§ What is needed: Beneath this task are records; count the lines among them that contain the word "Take" and answer with the number only.

Stored data

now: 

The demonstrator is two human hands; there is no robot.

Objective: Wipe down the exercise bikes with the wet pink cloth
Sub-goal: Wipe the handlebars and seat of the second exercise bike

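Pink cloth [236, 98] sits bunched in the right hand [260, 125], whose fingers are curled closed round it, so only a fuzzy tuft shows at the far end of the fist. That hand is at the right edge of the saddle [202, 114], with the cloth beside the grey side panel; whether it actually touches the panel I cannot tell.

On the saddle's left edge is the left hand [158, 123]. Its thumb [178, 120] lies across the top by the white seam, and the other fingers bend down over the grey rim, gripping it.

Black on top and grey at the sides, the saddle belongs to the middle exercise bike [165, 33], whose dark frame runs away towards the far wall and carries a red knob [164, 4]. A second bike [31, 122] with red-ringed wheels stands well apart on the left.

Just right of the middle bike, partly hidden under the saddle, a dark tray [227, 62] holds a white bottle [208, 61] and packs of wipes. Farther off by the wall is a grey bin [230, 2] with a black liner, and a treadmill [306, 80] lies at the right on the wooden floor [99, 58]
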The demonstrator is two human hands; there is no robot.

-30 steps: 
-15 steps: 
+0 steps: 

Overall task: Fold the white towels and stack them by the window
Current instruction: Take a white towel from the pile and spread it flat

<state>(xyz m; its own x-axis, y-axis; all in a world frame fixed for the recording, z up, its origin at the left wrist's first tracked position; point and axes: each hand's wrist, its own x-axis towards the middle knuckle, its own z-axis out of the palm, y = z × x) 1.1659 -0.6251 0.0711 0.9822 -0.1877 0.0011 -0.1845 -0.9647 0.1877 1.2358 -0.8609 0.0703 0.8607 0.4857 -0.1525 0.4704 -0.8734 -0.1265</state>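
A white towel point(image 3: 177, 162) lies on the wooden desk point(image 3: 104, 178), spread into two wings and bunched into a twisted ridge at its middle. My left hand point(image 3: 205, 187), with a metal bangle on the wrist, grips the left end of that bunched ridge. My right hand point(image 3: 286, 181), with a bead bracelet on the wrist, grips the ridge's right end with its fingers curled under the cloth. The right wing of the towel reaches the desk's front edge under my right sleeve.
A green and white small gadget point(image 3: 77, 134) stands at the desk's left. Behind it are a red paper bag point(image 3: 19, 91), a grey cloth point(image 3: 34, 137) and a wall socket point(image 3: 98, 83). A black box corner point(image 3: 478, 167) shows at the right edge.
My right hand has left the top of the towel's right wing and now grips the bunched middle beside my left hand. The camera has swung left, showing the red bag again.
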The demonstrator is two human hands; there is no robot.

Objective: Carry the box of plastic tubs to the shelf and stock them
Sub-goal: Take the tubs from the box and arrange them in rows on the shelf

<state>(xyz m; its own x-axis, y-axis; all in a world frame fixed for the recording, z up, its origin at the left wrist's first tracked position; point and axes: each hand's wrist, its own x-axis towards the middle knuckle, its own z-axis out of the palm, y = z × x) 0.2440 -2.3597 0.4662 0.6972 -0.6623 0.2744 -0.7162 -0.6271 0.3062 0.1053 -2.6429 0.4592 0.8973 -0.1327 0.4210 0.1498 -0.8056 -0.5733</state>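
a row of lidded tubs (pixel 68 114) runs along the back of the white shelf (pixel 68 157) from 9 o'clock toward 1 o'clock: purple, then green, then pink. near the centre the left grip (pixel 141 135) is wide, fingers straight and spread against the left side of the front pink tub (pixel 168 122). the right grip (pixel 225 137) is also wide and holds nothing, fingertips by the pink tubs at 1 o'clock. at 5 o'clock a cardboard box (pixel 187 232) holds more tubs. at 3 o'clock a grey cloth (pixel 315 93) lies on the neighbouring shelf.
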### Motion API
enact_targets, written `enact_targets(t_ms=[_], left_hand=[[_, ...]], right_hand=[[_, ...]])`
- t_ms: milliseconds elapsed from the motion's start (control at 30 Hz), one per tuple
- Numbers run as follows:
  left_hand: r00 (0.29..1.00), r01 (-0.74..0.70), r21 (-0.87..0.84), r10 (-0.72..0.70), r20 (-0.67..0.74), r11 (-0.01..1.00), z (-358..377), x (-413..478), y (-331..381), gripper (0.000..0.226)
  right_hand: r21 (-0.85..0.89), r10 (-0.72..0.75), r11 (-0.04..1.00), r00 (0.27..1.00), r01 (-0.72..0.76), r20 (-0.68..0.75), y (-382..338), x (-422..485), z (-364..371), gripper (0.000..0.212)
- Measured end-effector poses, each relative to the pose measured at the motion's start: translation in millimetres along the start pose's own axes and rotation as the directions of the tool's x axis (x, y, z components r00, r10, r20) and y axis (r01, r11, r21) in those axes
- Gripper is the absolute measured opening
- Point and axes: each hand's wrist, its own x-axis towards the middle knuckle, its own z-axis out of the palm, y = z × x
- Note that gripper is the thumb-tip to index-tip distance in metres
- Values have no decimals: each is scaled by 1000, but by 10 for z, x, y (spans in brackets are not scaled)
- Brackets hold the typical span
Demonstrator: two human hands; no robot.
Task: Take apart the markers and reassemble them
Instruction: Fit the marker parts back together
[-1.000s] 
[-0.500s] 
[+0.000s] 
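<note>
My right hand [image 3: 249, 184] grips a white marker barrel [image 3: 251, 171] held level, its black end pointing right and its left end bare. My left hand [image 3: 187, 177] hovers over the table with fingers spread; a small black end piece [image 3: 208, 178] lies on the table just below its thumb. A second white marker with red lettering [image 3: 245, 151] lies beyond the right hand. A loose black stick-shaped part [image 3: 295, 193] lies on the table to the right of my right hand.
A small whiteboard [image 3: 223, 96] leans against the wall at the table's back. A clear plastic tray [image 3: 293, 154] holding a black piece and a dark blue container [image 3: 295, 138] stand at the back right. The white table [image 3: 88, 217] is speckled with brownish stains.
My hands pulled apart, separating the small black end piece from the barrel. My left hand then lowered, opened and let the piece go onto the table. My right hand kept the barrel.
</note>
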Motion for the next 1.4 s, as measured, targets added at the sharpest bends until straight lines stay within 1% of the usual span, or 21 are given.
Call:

§ Answer for the task: 3